About this exercise>
The lines needed are those from the start of the records through the line holding "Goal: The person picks", each copied exactly.
(Records provided)
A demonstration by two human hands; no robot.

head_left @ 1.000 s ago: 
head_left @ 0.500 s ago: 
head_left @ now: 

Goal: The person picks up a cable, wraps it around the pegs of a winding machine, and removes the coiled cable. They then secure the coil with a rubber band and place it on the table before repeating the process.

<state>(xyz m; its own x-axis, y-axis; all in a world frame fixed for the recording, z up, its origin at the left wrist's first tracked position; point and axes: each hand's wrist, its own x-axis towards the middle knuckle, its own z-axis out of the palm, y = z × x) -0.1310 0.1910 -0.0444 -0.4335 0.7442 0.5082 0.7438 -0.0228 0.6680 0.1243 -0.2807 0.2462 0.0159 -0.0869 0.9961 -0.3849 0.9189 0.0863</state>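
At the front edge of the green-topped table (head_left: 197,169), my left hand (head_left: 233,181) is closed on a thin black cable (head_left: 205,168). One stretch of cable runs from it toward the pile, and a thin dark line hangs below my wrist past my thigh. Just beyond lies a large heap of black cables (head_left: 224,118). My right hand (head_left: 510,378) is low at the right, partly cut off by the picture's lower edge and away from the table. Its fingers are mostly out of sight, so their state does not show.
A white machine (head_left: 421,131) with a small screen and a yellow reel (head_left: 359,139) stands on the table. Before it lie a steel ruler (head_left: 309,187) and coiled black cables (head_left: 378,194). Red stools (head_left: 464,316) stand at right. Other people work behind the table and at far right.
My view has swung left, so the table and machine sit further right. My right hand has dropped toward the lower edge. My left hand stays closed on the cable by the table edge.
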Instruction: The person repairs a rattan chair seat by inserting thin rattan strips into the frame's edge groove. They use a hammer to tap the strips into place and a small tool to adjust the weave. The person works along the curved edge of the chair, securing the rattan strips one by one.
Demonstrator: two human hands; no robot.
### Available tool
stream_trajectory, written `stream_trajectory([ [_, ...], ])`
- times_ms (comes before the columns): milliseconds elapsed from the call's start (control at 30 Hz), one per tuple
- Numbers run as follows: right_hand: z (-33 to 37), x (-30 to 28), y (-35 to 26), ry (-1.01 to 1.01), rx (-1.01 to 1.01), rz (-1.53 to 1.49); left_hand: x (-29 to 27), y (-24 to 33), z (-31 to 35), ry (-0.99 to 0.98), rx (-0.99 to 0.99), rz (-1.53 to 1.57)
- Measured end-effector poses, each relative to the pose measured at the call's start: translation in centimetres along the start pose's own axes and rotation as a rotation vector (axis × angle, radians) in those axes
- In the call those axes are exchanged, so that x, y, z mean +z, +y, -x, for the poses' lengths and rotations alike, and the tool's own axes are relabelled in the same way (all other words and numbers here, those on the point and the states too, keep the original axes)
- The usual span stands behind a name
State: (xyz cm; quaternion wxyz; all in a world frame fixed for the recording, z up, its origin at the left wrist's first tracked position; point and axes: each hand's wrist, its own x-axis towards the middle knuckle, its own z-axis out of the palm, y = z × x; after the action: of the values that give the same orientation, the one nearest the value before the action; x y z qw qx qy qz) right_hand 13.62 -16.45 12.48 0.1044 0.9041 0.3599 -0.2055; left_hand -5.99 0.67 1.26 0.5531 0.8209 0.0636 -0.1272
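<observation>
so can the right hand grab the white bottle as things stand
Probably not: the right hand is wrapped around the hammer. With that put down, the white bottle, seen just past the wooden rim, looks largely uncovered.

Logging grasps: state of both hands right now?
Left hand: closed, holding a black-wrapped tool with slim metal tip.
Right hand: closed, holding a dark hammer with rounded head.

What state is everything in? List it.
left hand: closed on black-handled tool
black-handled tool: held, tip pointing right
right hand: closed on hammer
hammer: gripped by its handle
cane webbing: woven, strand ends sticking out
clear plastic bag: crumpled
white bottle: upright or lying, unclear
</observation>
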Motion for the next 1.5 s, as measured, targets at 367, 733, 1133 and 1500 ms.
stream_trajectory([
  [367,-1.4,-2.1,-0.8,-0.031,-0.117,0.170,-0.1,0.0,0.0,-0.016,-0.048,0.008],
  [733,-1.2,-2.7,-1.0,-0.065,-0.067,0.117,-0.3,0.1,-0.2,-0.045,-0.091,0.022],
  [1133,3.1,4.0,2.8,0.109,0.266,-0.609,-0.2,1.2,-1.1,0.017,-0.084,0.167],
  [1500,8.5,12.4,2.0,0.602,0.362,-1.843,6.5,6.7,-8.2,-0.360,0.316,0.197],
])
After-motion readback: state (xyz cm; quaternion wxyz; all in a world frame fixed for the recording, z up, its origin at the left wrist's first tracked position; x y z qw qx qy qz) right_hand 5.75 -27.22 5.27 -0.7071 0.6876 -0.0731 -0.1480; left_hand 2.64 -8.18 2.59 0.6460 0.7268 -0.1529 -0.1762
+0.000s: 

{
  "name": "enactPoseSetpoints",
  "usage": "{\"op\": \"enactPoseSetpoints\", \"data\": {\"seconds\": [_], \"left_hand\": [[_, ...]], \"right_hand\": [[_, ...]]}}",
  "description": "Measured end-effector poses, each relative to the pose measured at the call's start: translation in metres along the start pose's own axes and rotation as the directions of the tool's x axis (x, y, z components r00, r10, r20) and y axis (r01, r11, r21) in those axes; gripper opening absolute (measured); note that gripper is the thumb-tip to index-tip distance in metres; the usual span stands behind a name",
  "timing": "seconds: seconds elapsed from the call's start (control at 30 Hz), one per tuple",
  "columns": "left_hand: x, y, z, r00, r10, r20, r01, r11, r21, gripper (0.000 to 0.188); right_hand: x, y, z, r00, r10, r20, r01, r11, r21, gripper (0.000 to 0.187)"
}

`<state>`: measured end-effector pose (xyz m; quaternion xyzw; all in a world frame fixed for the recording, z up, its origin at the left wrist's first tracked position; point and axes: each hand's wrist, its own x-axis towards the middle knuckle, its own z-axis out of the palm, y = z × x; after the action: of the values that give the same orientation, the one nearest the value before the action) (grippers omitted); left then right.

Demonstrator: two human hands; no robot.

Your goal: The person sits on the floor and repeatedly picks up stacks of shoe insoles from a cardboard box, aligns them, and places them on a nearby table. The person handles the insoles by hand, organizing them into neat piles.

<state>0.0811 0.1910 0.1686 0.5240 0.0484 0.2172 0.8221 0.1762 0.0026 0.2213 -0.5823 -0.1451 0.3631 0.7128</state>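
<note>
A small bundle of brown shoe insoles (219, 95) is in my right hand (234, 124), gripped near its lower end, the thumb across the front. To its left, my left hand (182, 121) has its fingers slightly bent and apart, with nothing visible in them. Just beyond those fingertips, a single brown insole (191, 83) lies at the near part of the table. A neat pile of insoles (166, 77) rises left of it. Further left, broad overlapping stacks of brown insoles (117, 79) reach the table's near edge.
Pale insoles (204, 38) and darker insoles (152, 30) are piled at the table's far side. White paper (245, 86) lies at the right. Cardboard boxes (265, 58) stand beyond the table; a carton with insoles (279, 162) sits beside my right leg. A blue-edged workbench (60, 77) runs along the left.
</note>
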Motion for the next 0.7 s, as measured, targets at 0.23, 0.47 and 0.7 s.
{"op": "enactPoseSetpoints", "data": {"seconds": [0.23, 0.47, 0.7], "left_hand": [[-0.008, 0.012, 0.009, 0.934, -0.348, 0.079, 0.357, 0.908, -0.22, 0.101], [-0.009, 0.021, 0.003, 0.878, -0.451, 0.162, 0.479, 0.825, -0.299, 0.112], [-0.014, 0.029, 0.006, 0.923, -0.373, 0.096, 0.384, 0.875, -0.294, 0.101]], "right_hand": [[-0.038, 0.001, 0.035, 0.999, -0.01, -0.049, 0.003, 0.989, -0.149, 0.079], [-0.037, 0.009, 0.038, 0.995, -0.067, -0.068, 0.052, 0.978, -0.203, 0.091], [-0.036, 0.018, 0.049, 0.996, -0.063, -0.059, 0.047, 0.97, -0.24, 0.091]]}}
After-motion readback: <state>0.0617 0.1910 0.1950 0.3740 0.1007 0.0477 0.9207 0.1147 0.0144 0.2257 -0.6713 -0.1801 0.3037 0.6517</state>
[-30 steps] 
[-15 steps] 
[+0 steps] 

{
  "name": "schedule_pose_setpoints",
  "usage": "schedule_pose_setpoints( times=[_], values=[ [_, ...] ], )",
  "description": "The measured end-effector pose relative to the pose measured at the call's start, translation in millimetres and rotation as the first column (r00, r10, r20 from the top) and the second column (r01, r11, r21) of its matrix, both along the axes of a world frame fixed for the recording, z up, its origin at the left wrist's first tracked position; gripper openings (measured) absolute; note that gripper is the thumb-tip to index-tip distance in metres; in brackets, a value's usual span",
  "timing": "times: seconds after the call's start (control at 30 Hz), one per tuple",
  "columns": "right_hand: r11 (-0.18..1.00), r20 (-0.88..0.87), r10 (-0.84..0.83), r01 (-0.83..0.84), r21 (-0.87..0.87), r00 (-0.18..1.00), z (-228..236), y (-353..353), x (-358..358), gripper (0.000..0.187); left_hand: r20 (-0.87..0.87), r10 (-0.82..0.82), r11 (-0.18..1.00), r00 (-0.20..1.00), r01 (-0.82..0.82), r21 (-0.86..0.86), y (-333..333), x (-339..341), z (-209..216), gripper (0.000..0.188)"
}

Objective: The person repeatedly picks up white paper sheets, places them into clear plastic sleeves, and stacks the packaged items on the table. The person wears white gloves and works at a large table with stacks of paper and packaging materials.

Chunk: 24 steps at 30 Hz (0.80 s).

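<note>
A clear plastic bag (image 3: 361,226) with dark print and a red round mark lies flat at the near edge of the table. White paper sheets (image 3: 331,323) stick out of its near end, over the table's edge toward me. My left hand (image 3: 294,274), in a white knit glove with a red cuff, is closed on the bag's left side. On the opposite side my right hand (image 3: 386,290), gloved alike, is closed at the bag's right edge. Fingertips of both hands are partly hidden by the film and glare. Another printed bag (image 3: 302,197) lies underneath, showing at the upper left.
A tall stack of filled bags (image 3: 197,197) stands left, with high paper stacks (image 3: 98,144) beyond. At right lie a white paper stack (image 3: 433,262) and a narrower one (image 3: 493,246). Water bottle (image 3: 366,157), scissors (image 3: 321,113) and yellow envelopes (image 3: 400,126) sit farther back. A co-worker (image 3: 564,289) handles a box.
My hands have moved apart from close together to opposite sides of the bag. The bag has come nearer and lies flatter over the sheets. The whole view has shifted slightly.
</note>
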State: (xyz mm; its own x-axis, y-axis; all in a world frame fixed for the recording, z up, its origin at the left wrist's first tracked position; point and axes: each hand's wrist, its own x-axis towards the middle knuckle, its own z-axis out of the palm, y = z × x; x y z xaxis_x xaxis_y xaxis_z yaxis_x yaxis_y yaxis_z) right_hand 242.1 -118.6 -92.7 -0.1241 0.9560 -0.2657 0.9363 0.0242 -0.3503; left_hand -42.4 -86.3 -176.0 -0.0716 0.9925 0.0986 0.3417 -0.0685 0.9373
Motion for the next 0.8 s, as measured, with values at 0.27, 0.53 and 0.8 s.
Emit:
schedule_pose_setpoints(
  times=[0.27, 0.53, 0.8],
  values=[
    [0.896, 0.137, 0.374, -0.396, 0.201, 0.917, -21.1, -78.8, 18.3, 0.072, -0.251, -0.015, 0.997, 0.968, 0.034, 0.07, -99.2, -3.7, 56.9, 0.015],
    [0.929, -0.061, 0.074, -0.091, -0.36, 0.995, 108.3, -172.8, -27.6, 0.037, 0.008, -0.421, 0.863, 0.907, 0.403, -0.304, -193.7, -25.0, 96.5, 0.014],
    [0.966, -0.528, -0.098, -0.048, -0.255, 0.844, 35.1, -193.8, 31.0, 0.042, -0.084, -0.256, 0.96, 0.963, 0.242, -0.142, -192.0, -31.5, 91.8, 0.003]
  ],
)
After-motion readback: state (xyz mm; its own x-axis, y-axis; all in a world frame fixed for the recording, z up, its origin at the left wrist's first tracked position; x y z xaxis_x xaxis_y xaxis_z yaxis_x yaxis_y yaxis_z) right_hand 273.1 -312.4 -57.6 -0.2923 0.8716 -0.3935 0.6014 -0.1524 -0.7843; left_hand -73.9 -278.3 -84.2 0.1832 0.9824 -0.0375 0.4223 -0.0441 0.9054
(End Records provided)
Response area>
A demonstration by two human hands; no robot.

head_left @ 1.000 s ago: 
head_left @ 0.500 s ago: 
head_left @ now: 

Goal: The person picks up a cable, wraps it around the pegs of a winding machine, and removes the coiled cable. They then secure the coil with a rubber band and place it on the table before repeating the process.

There is nothing else to this exercise.